▶ Task to complete:
Within the listing below, please copy exactly the lines between the line holding "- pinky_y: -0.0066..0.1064" and the line holding "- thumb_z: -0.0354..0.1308", inclusive.

[[ Dataset extract open ]]

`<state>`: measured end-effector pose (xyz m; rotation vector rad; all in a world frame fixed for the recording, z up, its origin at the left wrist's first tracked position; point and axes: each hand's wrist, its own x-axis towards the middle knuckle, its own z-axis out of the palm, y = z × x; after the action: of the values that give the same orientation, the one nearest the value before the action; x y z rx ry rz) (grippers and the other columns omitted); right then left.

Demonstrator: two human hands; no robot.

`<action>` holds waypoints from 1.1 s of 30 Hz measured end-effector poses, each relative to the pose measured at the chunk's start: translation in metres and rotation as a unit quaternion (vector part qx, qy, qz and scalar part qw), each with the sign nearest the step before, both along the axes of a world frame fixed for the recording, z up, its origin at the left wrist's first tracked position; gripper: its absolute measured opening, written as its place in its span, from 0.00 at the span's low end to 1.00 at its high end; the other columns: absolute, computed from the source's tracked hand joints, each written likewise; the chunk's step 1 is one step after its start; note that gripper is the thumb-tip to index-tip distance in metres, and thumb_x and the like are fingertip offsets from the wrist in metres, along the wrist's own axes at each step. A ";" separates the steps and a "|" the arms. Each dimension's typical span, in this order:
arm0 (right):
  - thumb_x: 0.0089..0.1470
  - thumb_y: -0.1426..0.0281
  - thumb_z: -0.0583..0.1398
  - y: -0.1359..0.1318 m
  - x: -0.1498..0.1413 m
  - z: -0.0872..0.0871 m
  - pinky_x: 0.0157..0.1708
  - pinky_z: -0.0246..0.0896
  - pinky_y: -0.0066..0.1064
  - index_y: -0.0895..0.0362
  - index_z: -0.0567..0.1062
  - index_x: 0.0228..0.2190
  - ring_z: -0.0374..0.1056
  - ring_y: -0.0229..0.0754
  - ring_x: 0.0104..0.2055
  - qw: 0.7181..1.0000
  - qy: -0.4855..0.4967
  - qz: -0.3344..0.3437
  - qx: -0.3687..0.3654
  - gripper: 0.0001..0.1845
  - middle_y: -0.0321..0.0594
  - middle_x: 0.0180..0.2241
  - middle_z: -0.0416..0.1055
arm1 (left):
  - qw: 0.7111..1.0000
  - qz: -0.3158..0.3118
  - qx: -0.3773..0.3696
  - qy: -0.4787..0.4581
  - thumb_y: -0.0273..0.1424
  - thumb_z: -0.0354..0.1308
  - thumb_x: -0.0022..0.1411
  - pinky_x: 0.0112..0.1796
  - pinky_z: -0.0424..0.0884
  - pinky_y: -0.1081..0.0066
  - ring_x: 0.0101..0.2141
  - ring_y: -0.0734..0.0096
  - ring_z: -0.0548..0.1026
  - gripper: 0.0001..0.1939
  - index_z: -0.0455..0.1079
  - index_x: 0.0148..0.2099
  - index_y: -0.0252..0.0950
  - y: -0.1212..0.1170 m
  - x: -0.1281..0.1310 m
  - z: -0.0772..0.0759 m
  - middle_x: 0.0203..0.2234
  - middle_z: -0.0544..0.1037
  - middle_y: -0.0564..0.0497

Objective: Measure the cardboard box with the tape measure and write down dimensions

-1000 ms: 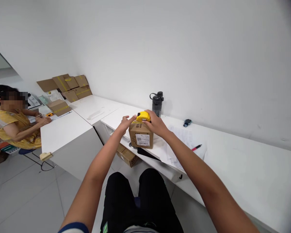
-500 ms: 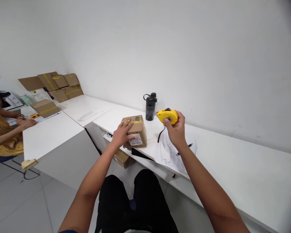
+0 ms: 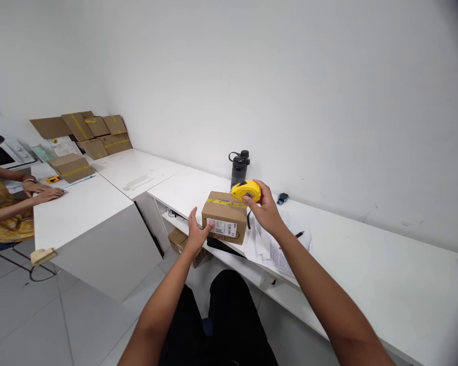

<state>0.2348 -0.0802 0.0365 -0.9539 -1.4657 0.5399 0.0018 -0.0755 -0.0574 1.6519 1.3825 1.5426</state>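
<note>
A taped cardboard box (image 3: 224, 216) with a white label facing me stands at the front edge of the white counter. My left hand (image 3: 198, 231) is at its left side, fingers stretched out and apart, the thumb against the label. In my right hand (image 3: 265, 208) is a yellow tape measure (image 3: 247, 191), held above the box's back right corner. Its dark wrist strap hangs down beside the box. No blade is visibly pulled out. Papers (image 3: 275, 244) with a pen (image 3: 299, 234) on them lie under my right forearm.
Behind the box a dark water bottle (image 3: 239, 170) stands near the wall, with a small dark object (image 3: 283, 198) to its right. More cardboard boxes (image 3: 116, 142) are stacked on the far left table. A person (image 3: 3, 203) sits there. Another box (image 3: 177, 239) is below the counter.
The cardboard box has turned and shifted right. My left hand has slid from its top to its left side. My right hand has brought the tape measure left and down, over the box.
</note>
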 end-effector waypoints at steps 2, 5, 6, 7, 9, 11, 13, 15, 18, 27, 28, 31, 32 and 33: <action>0.54 0.58 0.61 -0.007 0.000 0.003 0.51 0.64 0.41 0.50 0.60 0.57 0.63 0.48 0.54 0.999 -0.041 0.020 0.009 0.32 0.44 0.56 0.61 | 0.998 0.041 0.040 0.019 0.46 0.58 0.58 0.57 0.57 0.57 0.59 0.56 0.61 0.32 0.59 0.60 0.36 -0.010 0.000 0.030 0.57 0.64 0.39; 0.55 0.59 0.60 -0.016 -0.004 0.009 0.55 0.60 0.42 0.49 0.61 0.57 0.61 0.48 0.57 0.993 -0.099 0.048 0.032 0.30 0.43 0.56 0.62 | 0.999 -0.046 -0.011 0.007 0.47 0.50 0.64 0.50 0.64 0.62 0.47 0.63 0.71 0.21 0.68 0.49 0.38 -0.022 0.007 0.083 0.44 0.74 0.45; 0.55 0.59 0.60 -0.018 -0.006 0.011 0.56 0.58 0.42 0.49 0.61 0.57 0.61 0.48 0.57 0.991 -0.115 0.055 0.039 0.30 0.43 0.57 0.61 | 0.993 -0.109 -0.052 -0.014 0.49 0.51 0.62 0.46 0.67 0.65 0.43 0.65 0.73 0.21 0.69 0.46 0.38 -0.025 0.012 0.098 0.41 0.75 0.47; 0.55 0.59 0.60 -0.021 -0.008 0.013 0.57 0.56 0.43 0.48 0.60 0.57 0.60 0.49 0.58 0.989 -0.129 0.058 0.046 0.30 0.43 0.57 0.61 | 0.980 -0.172 -0.094 -0.036 0.49 0.53 0.61 0.42 0.68 0.67 0.39 0.67 0.73 0.21 0.70 0.44 0.37 -0.026 0.016 0.112 0.37 0.76 0.48; 0.56 0.59 0.60 -0.025 -0.010 0.016 0.58 0.55 0.44 0.48 0.60 0.58 0.60 0.49 0.59 0.986 -0.150 0.055 0.056 0.29 0.44 0.57 0.61 | 0.955 -0.244 -0.156 -0.071 0.50 0.58 0.57 0.34 0.68 0.72 0.30 0.73 0.71 0.21 0.70 0.41 0.36 -0.024 0.023 0.131 0.29 0.74 0.52; 0.57 0.59 0.59 -0.030 -0.004 0.018 0.58 0.55 0.45 0.47 0.60 0.58 0.60 0.50 0.59 0.982 -0.173 0.040 0.063 0.29 0.44 0.57 0.62 | 0.942 -0.268 -0.185 -0.075 0.49 0.62 0.52 0.29 0.64 0.74 0.24 0.77 0.67 0.21 0.70 0.36 0.36 -0.017 0.026 0.141 0.24 0.70 0.55; 0.57 0.59 0.58 -0.035 0.009 0.019 0.56 0.57 0.46 0.47 0.60 0.58 0.60 0.51 0.58 0.977 -0.206 0.024 0.058 0.28 0.44 0.56 0.63 | 0.942 -0.268 -0.195 -0.058 0.46 0.66 0.48 0.27 0.61 0.75 0.22 0.79 0.63 0.20 0.69 0.32 0.35 -0.006 0.022 0.144 0.23 0.69 0.55; 0.58 0.58 0.57 -0.038 0.030 0.018 0.53 0.60 0.46 0.47 0.60 0.59 0.62 0.51 0.56 0.971 -0.236 0.003 0.036 0.29 0.44 0.56 0.63 | 0.943 -0.254 -0.209 -0.046 0.45 0.67 0.47 0.26 0.60 0.75 0.22 0.79 0.62 0.19 0.68 0.29 0.35 0.011 0.011 0.142 0.23 0.69 0.55; 0.57 0.57 0.56 -0.037 0.067 0.012 0.46 0.66 0.44 0.46 0.60 0.59 0.65 0.51 0.52 0.966 -0.255 -0.036 -0.019 0.29 0.44 0.56 0.63 | 0.953 -0.187 -0.232 -0.048 0.44 0.65 0.47 0.28 0.62 0.74 0.24 0.77 0.63 0.18 0.66 0.28 0.36 0.041 -0.013 0.132 0.23 0.67 0.55; 0.56 0.57 0.56 -0.004 0.081 -0.017 0.47 0.66 0.44 0.48 0.60 0.60 0.63 0.52 0.55 0.959 -0.264 -0.006 -0.098 0.31 0.44 0.59 0.62 | 0.943 -0.132 -0.304 -0.032 0.50 0.67 0.41 0.30 0.67 0.71 0.28 0.71 0.69 0.26 0.64 0.34 0.36 0.068 -0.023 0.084 0.28 0.71 0.51; 0.56 0.57 0.56 -0.001 0.076 -0.019 0.48 0.65 0.44 0.48 0.59 0.60 0.63 0.51 0.55 0.961 -0.261 -0.001 -0.093 0.31 0.45 0.59 0.61 | 0.943 -0.127 -0.307 -0.028 0.51 0.67 0.41 0.30 0.67 0.71 0.29 0.70 0.70 0.27 0.64 0.35 0.37 0.067 -0.017 0.081 0.28 0.72 0.51; 0.57 0.57 0.55 0.004 0.067 -0.022 0.53 0.61 0.46 0.48 0.57 0.61 0.61 0.51 0.57 0.961 -0.263 -0.004 -0.084 0.31 0.45 0.59 0.60 | 0.947 -0.099 -0.306 -0.018 0.51 0.67 0.40 0.28 0.65 0.72 0.30 0.68 0.72 0.29 0.63 0.37 0.37 0.066 -0.004 0.077 0.30 0.73 0.51; 0.58 0.57 0.55 0.005 0.067 -0.023 0.55 0.59 0.47 0.48 0.57 0.61 0.59 0.51 0.59 0.961 -0.265 -0.005 -0.083 0.31 0.45 0.60 0.59 | 0.947 -0.095 -0.306 -0.017 0.52 0.67 0.41 0.28 0.66 0.72 0.31 0.68 0.72 0.29 0.63 0.37 0.37 0.066 -0.003 0.076 0.30 0.74 0.51; 0.58 0.57 0.55 0.005 0.067 -0.024 0.56 0.57 0.47 0.48 0.57 0.61 0.58 0.51 0.60 0.960 -0.266 -0.005 -0.083 0.31 0.44 0.61 0.59 | 0.946 -0.099 -0.308 -0.018 0.52 0.67 0.41 0.29 0.66 0.72 0.32 0.68 0.73 0.29 0.63 0.38 0.37 0.066 -0.003 0.075 0.31 0.74 0.51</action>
<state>0.3020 -0.0751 0.0120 -1.3077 -1.9129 0.4176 -0.0010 -0.0098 0.0180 1.3097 1.4348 0.8911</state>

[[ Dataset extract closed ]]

▶ Your solution:
  - pinky_y: -0.0066..0.1064
  - index_y: -0.0895..0.0362
  - index_z: -0.0567..0.1062
  - index_x: 0.0228..0.2190
  - ring_z: -0.0374..0.1056
  - ring_y: -0.0229..0.0754
  - ring_x: 0.0104..0.2055
  - qw: 0.7181..1.0000
  - qy: -0.4855..0.4967
  - qz: -0.3344..0.3437
  - qx: -0.3687..0.3654
  - gripper: 0.0001..0.1845
  - middle_y: -0.0321..0.0594
  - middle_x: 0.0180..0.2241
  - middle_z: -0.0416..0.1055
arm1 (left):
  - qw: 0.7111..1.0000
  - qz: -0.3158..0.3118
  - qx: -0.3773..0.3696
  - qy: -0.4787..0.4581
  - thumb_y: -0.0273..0.1424
  - thumb_z: -0.0354..0.1308

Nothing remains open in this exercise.